▶ **Problem statement**
The listing below contains a span that opens with the line containing "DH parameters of" and closes with the line containing "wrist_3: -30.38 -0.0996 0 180". Return that span exactly.

▶ **Given data**
<<<<

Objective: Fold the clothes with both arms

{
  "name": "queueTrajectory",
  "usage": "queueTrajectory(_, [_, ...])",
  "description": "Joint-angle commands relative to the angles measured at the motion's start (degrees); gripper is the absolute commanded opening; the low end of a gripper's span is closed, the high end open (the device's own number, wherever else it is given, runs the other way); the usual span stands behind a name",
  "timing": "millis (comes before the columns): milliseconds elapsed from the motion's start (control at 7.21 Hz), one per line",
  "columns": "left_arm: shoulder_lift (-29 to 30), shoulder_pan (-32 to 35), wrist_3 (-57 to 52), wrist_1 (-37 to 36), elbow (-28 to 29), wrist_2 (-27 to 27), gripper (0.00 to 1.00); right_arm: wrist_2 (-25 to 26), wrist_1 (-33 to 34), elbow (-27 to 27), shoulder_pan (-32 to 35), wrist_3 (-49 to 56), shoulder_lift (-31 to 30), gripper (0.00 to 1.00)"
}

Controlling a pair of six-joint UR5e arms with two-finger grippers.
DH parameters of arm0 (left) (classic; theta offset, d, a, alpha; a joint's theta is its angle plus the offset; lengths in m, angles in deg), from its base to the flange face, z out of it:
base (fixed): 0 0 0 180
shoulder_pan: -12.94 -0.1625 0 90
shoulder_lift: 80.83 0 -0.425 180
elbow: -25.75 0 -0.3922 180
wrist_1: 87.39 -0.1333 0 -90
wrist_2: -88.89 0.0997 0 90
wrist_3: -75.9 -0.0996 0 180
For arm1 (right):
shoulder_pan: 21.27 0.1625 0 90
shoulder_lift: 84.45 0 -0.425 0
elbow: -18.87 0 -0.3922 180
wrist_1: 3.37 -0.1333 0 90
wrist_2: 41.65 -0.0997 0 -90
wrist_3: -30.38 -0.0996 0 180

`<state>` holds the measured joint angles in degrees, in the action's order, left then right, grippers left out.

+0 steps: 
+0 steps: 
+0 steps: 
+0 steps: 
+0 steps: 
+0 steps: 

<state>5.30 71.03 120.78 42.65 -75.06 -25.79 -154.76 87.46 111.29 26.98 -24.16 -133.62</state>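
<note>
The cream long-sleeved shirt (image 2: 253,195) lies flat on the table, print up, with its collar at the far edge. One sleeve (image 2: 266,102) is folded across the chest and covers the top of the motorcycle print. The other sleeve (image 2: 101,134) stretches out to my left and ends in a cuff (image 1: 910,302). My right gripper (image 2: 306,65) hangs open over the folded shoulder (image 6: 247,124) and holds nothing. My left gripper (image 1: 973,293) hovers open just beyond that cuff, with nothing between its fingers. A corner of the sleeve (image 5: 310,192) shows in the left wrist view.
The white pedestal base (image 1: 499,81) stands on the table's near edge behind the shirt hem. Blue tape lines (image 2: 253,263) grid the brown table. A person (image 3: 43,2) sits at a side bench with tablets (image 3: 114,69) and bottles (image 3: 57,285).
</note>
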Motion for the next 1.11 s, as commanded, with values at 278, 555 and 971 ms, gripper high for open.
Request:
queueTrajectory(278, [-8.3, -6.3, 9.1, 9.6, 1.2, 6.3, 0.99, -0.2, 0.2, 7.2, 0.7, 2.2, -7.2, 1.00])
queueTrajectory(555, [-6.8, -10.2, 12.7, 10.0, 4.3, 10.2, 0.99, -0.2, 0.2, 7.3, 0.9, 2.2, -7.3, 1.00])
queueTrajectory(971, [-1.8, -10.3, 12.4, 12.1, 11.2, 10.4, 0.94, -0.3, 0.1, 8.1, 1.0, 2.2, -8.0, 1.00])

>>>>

▶ **Result of the exercise**
DH parameters of arm0 (left) (classic; theta offset, d, a, alpha; a joint's theta is its angle plus the offset; lengths in m, angles in deg), from its base to the flange face, z out of it:
base (fixed): 0 0 0 180
shoulder_pan: -12.94 -0.1625 0 90
shoulder_lift: 80.83 0 -0.425 180
elbow: -25.75 0 -0.3922 180
wrist_1: 87.39 -0.1333 0 -90
wrist_2: -88.89 0.0997 0 90
wrist_3: -75.9 -0.0996 0 180
For arm1 (right):
shoulder_pan: 21.27 0.1625 0 90
shoulder_lift: 84.45 0 -0.425 0
elbow: -18.87 0 -0.3922 180
wrist_1: 3.37 -0.1333 0 90
wrist_2: 41.65 -0.0997 0 -90
wrist_3: -30.38 -0.0996 0 180

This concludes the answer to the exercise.